Saturday, May 16, 2015

Cloud Musings: Packing My Bags For Prague and Dimension Data #Per...

Cloud Musings: Packing My Bags For Prague and Dimension Data #Per...: Prague is a beautiful city!   My last time was in June 2010 when Jeremy Geelan invited me to speak at CloudExpo Europe (see my blog post a...



Hope Prague also meets all your expectations second time round, +Kevin L. Jackson ! :-)

Jeremy | @jg21

Friday, October 10, 2014

Welcome to The Co-Technology Era

Seven years ago – on February 27, 2007 – I wrote that "Blogging Is Just the Tip of the 'Co-Technology' Iceberg", thereby ushering into the 21st century lexicon a coinage that I knew would resonate with almost anyone who was, at the time, concerned with the intersection of the Internet, co-operative advantage, and the future.

Much has changed about the Internet, the Web, and the wider world since then. But much more has not changed...

As I travel the globe interacting with the movers and shakers who have helped move us beyond mere Web 2.0 to a predominantly mobile and hyper-connected paradigm where applications have replaced websites as the focus of energy, attention, and investment, I am becoming increasingly aware of how little attention is nonetheless being given to what I assumed we had all long since agreed are the three core questions around any technological innovation: Do we need it? Can we afford it? and What problem does it solve?

Call me a curmudgeon, but I honestly believe that we may be bumbling and stumbling toward a future that we ought rather to be hurtling toward: let us call it The Co-Technology Era for want of a better term.
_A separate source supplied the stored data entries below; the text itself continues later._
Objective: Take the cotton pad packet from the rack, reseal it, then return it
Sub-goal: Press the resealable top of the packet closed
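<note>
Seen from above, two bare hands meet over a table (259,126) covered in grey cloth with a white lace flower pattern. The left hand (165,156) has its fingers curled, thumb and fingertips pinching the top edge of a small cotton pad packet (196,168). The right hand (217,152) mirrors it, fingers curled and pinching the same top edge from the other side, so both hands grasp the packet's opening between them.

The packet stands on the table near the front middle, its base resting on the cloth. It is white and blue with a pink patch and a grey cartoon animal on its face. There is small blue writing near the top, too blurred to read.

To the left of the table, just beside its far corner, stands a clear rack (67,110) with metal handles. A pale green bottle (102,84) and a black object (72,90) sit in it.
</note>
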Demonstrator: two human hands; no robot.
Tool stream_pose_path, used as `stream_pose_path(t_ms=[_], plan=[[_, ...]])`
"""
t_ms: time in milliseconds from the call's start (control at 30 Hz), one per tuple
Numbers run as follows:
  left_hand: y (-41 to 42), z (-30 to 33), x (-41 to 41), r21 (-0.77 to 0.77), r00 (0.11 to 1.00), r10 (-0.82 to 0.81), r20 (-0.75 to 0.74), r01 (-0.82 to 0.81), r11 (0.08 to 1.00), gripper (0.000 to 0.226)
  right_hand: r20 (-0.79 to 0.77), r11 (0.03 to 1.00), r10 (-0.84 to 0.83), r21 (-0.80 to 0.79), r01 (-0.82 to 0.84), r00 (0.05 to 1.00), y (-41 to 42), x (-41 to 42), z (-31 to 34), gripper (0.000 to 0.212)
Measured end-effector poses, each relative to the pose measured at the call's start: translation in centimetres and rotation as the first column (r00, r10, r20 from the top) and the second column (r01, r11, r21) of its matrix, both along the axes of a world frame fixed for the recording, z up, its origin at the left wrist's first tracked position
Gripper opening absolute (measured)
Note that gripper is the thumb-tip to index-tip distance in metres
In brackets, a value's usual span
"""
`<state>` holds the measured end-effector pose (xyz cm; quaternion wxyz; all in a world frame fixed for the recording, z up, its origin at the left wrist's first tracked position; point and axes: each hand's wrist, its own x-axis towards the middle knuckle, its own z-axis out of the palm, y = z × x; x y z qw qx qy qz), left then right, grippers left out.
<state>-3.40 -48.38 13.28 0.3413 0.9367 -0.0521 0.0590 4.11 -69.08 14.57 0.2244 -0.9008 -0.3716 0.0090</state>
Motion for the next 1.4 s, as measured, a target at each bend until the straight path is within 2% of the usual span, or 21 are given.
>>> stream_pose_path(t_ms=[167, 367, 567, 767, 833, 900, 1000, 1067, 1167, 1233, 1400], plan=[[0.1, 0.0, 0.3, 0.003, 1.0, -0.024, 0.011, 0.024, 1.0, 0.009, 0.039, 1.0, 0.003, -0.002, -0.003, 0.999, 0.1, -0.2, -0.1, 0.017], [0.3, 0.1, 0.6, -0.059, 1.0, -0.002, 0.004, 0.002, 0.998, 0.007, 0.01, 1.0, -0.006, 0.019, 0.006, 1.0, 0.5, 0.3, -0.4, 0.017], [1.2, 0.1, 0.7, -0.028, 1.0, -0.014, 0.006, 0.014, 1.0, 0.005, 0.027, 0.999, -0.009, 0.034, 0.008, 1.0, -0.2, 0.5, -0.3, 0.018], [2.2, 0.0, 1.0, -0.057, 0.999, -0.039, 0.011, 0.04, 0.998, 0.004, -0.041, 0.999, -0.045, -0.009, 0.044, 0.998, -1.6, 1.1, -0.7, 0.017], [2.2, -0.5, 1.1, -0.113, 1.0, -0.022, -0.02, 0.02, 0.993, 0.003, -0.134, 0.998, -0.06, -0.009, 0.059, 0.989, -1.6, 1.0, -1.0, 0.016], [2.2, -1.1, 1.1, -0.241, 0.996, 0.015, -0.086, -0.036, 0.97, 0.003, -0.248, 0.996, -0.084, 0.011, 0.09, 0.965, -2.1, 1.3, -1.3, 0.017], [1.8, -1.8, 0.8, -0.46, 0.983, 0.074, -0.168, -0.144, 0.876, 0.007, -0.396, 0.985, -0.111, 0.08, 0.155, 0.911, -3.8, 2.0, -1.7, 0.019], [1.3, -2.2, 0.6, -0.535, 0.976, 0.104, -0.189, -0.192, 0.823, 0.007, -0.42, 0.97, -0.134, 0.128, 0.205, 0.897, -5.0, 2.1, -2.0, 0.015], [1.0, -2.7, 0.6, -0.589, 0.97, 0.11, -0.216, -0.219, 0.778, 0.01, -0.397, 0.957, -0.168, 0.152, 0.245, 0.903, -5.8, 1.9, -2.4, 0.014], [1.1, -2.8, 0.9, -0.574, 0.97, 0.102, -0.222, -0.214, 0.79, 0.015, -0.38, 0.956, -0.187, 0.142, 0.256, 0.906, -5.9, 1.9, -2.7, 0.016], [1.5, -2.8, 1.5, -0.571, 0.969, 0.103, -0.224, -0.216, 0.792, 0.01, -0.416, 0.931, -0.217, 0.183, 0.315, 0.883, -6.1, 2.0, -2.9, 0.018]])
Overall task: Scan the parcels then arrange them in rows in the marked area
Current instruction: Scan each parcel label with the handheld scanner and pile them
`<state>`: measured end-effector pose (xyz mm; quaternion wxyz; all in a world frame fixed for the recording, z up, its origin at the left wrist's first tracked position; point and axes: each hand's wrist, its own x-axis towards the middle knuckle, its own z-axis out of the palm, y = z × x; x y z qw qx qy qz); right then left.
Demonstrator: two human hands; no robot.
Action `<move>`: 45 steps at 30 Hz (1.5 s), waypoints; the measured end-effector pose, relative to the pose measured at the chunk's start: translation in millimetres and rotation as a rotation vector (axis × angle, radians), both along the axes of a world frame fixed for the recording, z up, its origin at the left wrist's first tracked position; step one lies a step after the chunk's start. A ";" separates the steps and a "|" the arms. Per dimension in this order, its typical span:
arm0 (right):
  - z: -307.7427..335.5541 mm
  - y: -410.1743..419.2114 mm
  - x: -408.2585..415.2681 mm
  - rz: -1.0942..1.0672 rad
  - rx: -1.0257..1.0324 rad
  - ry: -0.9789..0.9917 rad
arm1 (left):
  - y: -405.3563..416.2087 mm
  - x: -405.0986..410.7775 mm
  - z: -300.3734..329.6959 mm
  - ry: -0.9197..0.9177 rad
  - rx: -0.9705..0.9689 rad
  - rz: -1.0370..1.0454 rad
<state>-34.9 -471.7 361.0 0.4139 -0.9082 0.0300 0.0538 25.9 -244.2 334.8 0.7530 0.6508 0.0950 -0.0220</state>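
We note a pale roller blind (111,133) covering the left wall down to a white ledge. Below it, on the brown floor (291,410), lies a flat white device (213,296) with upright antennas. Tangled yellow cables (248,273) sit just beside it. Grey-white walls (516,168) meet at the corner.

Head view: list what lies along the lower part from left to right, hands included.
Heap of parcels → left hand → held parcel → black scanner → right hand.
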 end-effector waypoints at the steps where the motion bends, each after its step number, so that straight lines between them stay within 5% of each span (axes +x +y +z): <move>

What would be a textbook example of a co-technology that passes the three-question litmus test? How about Instant Messaging? Long before the Web, and even longer before Facebook Chat, in the mid-60s in fact, real-time text systems were available to multiple users logged into the same machine. IM was a connectionists's wet dream, and when four decades later the first tweet was sent – on March 21, 2006 – it bore eloquent testimony to the continuing value of IM. "Productized IM" if you will. The rest is history.

Another remarkable co-technology, in my view, is Skype which was already three years old when Twitter went live. Created by Dane Janus Friis and Swede Niklas Zennström in cooperation with Estonians Ahti Heinla, Priit Kasesalu, and Jaan Tallinn, Skype was first released in August 2003 and combined voice and video connectivity with IM, peer-to-peer over the Internet, in a way that just two years later brought its shareholders the then almost inconceivably huge sum of US $2.5 billion, from eBay. Still free to this day, Skype to Skype international traffic in 2013 reached 214 billion minutes.

If any further proof were needed of the value of Skype to those seeking secure, P2P connectivity, then one need look no further than to the fact that no fewer than four open source alternatives to Skype now exist – including Jitsi, Ekiga, Tox and Vox.

But communications between people are swiftly being overtaken, in terms of sheer volume, by communications between Things – a term which includes machines, devices, sensors, consumer products, vehicles, etc. While estimates vary, there is broad agreement that already in 2008 the number of things connected to the Internet exceeded the number of people on Earth. In the coming years we are going to see billions more 'things' coming online, and indeed Cisco claims that the number of Internet-connected devices already reached 8.7 billion in 2012.

In my view the Internet of Things will be the next historic and irrefutable QED of the value of co-technology – indeed of co-technologies, plural, since one of the most pleasing aspects of the IoT explosion that we are witnessing is precisely that it's helping to popularize a welter of complementary innovations, from the WebSocket protocol to MQTT, XMPP, CoAP and the rest.

The Internet of Things is a broader and more abstract concept than M2M. As one expert on Quora expressed it recently:

"IoT it is about interacting with the objects around us; even static non-intelligent objects and augmenting such interactions with context as provided by geo-location, time and so on. Even non-intelligent/non-connected devices can be brought into the IoT via the handset or smartphone serving as a gateway to the Internet. It is about interacting for example with the soda can via barcodes or with the movie poster via NFC, or with an advert on the newspaper via a shortcode, or with the book that you are reading, again via barcodes or even NFC."

If Cisco is right, then there will be about fifteen billion 'things' connected the the Internet by 2015, and around forty billion by 2020. You can like it or loathe it, but one thing is certain – and that is that the Internet of Things is here to stay.

Welcome to The Era of Co-Technology!